We propose a random convolutional neural network to generate a feature space
in which we study image classification and retrieval performance. Put briefly
we apply random convolutional blocks followed by global average pooling to
generate a new feature, and we repeat this k times to produce a k-dimensional
feature space. This can be interpreted as partitioning the space of image
patches with random hyperplanes which we formalize as a random depthwise
convolutional neural network. In the network's final layer we perform image
classification and retrieval with the linear support vector machine and
k-nearest neighbor classifiers and study other empirical properties. We show
that the ratio of image pixel distribution similarity across classes to within
classes is higher in our network's final layer compared to the input space.

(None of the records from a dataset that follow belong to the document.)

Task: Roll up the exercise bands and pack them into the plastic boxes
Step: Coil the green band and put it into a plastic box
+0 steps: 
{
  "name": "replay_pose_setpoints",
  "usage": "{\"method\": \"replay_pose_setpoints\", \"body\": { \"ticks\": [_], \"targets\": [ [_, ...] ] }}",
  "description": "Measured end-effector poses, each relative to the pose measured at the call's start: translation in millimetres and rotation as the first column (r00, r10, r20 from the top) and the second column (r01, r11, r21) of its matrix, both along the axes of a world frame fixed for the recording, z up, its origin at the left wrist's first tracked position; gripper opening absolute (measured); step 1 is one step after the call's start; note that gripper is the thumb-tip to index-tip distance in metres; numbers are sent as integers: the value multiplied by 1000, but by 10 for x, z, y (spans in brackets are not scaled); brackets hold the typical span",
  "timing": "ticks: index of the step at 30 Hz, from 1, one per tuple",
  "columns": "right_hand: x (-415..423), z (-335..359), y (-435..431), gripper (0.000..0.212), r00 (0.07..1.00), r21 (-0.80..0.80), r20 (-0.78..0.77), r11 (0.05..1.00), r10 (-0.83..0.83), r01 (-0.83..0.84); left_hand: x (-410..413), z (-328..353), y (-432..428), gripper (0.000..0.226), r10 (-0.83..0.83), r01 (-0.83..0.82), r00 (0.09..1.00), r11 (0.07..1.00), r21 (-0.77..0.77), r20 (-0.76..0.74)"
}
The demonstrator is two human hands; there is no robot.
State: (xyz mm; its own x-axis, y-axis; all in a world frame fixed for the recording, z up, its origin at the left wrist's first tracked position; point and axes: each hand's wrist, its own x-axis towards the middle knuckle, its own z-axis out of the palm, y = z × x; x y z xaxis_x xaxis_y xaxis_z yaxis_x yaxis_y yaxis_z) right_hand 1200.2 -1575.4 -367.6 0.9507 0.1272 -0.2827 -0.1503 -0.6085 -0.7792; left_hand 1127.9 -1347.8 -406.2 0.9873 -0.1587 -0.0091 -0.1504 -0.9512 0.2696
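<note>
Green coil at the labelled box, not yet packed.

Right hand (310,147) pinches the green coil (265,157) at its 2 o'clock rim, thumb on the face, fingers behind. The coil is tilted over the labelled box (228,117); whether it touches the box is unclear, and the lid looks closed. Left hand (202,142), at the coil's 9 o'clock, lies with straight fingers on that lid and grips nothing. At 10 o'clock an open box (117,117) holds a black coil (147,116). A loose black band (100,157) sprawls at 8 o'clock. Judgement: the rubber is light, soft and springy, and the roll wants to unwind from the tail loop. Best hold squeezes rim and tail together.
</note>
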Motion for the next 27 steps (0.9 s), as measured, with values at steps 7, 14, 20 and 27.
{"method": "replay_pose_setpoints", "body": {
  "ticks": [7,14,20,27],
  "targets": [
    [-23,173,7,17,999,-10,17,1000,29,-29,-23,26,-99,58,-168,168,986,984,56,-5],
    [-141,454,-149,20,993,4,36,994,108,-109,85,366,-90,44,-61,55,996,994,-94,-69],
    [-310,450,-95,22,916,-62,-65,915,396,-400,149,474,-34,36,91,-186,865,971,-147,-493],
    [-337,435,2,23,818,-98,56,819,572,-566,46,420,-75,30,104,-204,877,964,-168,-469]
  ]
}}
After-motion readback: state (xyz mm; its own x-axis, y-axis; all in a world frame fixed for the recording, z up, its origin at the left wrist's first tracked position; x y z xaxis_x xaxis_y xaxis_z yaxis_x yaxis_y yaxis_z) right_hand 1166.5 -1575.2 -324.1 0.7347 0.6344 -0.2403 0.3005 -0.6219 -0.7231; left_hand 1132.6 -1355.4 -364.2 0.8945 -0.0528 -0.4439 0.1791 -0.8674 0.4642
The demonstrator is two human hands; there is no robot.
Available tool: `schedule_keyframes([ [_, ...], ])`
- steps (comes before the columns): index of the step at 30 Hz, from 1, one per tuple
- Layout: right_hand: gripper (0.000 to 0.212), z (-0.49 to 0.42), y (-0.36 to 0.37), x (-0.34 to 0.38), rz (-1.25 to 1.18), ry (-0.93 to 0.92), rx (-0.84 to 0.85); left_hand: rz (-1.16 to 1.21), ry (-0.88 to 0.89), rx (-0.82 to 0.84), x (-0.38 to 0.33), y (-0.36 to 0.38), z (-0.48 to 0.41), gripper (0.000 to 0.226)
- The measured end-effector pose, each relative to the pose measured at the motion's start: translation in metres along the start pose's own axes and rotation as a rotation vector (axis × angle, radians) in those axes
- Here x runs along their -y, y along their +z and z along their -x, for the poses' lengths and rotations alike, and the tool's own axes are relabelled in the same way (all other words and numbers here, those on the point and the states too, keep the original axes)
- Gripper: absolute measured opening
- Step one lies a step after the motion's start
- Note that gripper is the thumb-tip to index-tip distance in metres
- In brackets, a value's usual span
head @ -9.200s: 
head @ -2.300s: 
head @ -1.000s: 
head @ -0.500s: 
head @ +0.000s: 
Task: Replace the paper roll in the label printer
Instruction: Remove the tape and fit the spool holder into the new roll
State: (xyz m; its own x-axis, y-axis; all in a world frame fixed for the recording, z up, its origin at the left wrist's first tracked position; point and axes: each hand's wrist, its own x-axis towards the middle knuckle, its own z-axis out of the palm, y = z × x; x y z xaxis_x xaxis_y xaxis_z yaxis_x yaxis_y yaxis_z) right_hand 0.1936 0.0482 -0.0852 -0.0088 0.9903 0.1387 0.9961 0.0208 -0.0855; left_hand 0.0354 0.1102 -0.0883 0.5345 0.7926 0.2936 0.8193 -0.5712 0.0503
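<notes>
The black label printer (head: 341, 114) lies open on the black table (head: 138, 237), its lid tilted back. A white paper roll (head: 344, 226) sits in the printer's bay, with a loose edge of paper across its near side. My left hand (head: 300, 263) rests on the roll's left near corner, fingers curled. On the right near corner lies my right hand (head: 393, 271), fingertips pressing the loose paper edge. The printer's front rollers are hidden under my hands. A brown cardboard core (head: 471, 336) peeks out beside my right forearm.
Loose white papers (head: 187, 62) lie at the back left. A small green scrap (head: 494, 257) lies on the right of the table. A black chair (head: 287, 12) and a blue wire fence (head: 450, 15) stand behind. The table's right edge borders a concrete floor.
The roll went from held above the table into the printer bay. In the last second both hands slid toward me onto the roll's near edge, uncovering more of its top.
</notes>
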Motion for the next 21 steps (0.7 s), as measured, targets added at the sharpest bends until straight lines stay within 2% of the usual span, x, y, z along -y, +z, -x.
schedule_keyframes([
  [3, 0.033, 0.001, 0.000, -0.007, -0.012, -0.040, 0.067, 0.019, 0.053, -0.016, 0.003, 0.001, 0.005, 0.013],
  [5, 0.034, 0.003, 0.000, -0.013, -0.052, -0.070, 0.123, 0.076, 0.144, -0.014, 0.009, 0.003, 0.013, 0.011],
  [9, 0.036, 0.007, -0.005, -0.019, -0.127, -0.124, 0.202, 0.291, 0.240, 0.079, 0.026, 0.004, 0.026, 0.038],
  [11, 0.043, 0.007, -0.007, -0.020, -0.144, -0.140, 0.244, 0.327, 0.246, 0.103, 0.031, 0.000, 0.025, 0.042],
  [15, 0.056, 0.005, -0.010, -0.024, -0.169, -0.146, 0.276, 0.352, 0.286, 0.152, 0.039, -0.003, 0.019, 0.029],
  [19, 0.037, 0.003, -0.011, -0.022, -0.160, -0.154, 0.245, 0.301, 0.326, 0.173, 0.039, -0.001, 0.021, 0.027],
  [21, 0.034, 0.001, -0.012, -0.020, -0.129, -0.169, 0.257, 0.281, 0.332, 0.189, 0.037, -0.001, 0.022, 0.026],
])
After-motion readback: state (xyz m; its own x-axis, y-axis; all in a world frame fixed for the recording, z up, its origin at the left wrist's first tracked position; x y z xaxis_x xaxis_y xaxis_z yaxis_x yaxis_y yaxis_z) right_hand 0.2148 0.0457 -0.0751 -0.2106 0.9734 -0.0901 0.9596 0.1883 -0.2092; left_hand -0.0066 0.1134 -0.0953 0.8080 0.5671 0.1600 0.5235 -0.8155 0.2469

When we apply the linear support vector machine for image classification we see
that the accuracy is higher than if we were to train just the final layer of
VGG16, ResNet18, and DenseNet40 with random weights. In the same setting we
compare it to an unsupervised feature learning method and find our accuracy to
be comparable on CIFAR10 but higher on CIFAR100 and STL10. We see that the
accuracy is not far behind that of trained networks, particularly in the top-k
setting. For example the top-2 accuracy of our network is near 90% on both
CIFAR10 and a 10-class mini ImageNet, and 85% on STL10. We find that k-nearest
neighbor gives a comparable precision on the Corel Princeton Image Similarity
Benchmark than if we were to use the final layer of trained networks. As with
other networks we find that our network fails to a black box attack even though
we lack a gradient and use the sign activation. We highlight sensitivity of our
network to background as a potential pitfall and an advantage. Overall our work
pushes the boundary of what can be achieved with random weights.